The shop windows were blown in and Phil also remembers the day vividly - the shock of the noise, the glass crashing into the store. When a fourth bomb was detonated in Monaghan over an hour later, that brought the death toll to 34 and the number of injured to over 300. With the street as bustling as it is today, as it must have been then, at rush hour during a bus strike, it’s hard to comprehend the immense violence, the devastation that erupted onto the street that day.
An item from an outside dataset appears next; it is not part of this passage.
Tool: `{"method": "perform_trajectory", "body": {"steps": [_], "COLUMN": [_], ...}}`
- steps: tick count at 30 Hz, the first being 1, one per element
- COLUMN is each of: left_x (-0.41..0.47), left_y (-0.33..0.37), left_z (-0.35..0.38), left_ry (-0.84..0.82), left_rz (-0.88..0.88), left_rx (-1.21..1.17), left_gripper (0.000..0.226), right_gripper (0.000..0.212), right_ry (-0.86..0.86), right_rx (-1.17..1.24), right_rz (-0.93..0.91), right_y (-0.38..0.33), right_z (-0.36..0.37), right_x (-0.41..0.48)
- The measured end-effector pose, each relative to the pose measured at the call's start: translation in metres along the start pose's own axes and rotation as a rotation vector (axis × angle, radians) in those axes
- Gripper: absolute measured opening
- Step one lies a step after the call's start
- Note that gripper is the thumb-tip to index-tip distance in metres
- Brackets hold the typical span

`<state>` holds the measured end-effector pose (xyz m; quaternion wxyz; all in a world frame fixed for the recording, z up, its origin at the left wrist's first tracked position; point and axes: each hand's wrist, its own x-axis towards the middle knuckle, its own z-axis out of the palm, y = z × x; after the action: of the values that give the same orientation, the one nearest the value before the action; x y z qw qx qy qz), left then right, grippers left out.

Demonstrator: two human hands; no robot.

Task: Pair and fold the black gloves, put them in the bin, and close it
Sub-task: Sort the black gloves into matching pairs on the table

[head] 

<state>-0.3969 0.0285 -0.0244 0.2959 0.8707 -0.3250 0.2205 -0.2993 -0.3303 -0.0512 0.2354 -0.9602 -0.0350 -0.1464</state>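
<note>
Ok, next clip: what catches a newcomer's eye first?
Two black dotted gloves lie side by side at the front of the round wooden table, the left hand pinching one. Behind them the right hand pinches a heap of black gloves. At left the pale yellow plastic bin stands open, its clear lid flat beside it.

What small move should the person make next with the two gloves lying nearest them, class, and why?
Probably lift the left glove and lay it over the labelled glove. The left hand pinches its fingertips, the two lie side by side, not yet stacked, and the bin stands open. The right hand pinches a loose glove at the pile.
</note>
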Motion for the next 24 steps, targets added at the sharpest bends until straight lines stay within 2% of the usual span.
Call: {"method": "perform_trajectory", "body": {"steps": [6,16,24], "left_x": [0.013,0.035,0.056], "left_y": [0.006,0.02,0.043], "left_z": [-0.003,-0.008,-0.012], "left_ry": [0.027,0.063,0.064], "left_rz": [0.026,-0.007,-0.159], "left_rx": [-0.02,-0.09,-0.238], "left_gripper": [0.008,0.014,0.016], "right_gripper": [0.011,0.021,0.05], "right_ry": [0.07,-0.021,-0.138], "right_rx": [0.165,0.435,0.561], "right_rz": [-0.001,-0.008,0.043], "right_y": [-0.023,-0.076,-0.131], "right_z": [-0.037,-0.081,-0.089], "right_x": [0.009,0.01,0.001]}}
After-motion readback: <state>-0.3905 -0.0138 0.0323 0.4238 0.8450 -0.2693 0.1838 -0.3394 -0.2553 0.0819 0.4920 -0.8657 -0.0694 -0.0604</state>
Both men are reluctant to talk about it.
It’s also about the only time during our time in the shop where Jim’s speech isn’t peppered with laughter. Even as he recounts the flooding of the store, not long after the fire, he laughs as he tells us the fire had taught them not to keep any stock on the floor, which meant their loss to water damage during the second misfortune was minimal.
He also speaks with great fondness and admiration for the two uncles who took the leap to create the business they were passionate about. Bill passed away in 1989 while Jack died last December in his mid-eighties. He was still involved in the business up until around four years previously.
When they opened the business in the sixties, it seemed they were at the vanguard in many ways.
"My uncle Jack, he negotiated with a new company who were introducing Japanese cameras into the Irish market through the UK so they came to an arrangement where he would supply [them] and from there it snowballed. So it was was one of the early dedicated camera shops and of course business spread from there through the 60s and 70s."
Jim, too, seems to have a similar mentality and along with wanting more young people frequenting the street, he maintains they were one of the first stores in the country to stock the now hugely popular GoPro camera, and recalls with joviality his scepticism about first stocking a selfie stick several years ago.
“You’ve always got to think of what the future holds.”
Today, he emphasizes the knowledge they have in the store. “We come in to the picture to help, advise, and guide them [the customer] towards where the best value can be had to whatever budget they're operating to.”
High above the glass cabinets sits a collection of old film cameras that were previously stocked in the store. Beginning from bellows and box cameras that were popular in the 20s, 30, and 40s, right through to the Pentax and Zeiss models of the 60s and beyond. To see them is to track the development of photography and cameras in the last sixty years. Hall Cameras have been there to see the trends flare and fade, to endure, or to sometimes even come back around. There’s not much room up there now but perhaps they’ll need to make space for whatever innovation comes next as they continue operating on Talbot Street into their sixth decade.